Carilion’s Dr. Joshua Adams first in southwest Virginia, second in state to perform minimally invasive TCAR procedure.
Dr. Joshua Adams
Photo courtesy of Carilion Clinic
Vinton resident Ron Minnix, 72, was suffering from carotid artery stenosis—a narrowing of the arteries on either side of the neck, due to plaque buildup—leaving him at risk for a stroke. He’d already had surgery to remove the plaque from his left carotid artery; now, several years later, he had a 90 percent blockage on his right side. Vascular intervention radiologist and vascular surgeon Dr. Joshua Adams, the director of Carilion Clinic Aortic Center, suggested a new hybrid treatment called TransCarotid Artery Revascularization (TCAR).
Minnix’s first surgery had required general anesthesia and a large incision. TCAR is essentially the opposite, explains Adams. “We do these cases with the patient awake. We put local numbing medicine at the base of the neck and we make a very small transverse incision.”

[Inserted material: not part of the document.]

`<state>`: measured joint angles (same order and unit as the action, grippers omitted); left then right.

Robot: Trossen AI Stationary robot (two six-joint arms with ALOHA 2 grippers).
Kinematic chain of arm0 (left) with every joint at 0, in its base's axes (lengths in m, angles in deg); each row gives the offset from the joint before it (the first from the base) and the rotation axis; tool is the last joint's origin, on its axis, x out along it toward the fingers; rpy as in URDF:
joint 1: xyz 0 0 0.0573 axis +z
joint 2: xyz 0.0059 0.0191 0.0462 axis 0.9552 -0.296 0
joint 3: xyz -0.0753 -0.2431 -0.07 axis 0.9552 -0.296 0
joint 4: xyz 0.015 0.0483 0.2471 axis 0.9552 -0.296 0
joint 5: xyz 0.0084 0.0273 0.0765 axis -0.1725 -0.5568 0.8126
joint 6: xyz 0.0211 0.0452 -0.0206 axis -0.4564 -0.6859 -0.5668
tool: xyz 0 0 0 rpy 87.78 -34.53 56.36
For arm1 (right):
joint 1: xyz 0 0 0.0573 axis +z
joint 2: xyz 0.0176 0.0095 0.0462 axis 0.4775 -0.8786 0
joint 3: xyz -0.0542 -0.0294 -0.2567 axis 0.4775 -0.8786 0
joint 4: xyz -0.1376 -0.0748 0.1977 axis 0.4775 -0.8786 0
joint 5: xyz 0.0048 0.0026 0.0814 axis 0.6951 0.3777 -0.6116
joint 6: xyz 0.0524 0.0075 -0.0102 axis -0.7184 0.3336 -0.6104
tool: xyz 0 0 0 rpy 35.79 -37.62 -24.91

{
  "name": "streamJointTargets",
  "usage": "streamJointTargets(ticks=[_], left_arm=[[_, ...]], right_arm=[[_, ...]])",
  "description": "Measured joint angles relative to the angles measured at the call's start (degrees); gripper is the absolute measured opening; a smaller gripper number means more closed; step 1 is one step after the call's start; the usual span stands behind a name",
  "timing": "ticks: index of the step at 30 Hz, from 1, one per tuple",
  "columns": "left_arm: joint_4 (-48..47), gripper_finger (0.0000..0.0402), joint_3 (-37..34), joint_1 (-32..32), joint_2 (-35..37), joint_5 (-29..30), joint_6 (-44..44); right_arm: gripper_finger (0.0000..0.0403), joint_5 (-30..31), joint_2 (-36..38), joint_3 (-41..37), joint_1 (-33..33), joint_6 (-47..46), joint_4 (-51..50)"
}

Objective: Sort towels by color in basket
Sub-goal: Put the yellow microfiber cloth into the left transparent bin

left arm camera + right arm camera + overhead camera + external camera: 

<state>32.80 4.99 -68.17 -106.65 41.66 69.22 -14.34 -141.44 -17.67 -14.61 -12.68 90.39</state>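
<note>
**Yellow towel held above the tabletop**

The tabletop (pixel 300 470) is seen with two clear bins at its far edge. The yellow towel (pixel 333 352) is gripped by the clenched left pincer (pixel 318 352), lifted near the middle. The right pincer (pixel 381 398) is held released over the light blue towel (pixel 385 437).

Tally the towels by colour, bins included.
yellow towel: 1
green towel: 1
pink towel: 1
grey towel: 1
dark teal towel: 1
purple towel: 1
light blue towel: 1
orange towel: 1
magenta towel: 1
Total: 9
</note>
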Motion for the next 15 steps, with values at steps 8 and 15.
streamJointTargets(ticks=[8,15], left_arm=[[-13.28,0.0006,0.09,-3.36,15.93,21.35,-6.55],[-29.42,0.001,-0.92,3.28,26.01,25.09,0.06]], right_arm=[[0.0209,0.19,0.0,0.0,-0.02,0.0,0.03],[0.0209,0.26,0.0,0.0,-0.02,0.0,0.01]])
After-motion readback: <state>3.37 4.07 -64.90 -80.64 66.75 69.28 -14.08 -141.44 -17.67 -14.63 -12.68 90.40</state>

Guided by imaging, Adams places a sheath inside the carotid artery to access the area leading to the brain. He then reverses the blood flow, using a circuit outside of the body. The blood is filtered and returned through a second sheath placed in the femoral vein in the patient’s thigh. He then crosses the blockage with a wire, opens it with a balloon angioplasty, and stents the area. “Anytime during those [last] three steps, the patient is at risk for particles breaking free from the plaque. But because we’ve got the flow reversed, the particles are captured by the circuit and don’t go to the brain and create a stroke,” he says. Blood can still travel up to the brain via three other arteries. “We actually have a very redundant system as far as getting blood up to the brain.” Once the stenting is complete, the neuroprotective circuit is turned off and normal blood flow returns.
TCAR has a similar risk of stroke as the open procedure—about 1 to 1.3 percent—and an equally low risk of perioperative mortality or cardiac events. TCAR patients are also three times less likely to suffer injuries to the cranial nerves, which help with swallowing and other important functions, “because you’re doing a limited incision at the base of the neck instead of dissecting out the entire carotid artery,” says Adams.
Additionally, TCAR patients have significantly less post-operative pain and a shorter hospital stay than open surgery patients—usually no more than one night.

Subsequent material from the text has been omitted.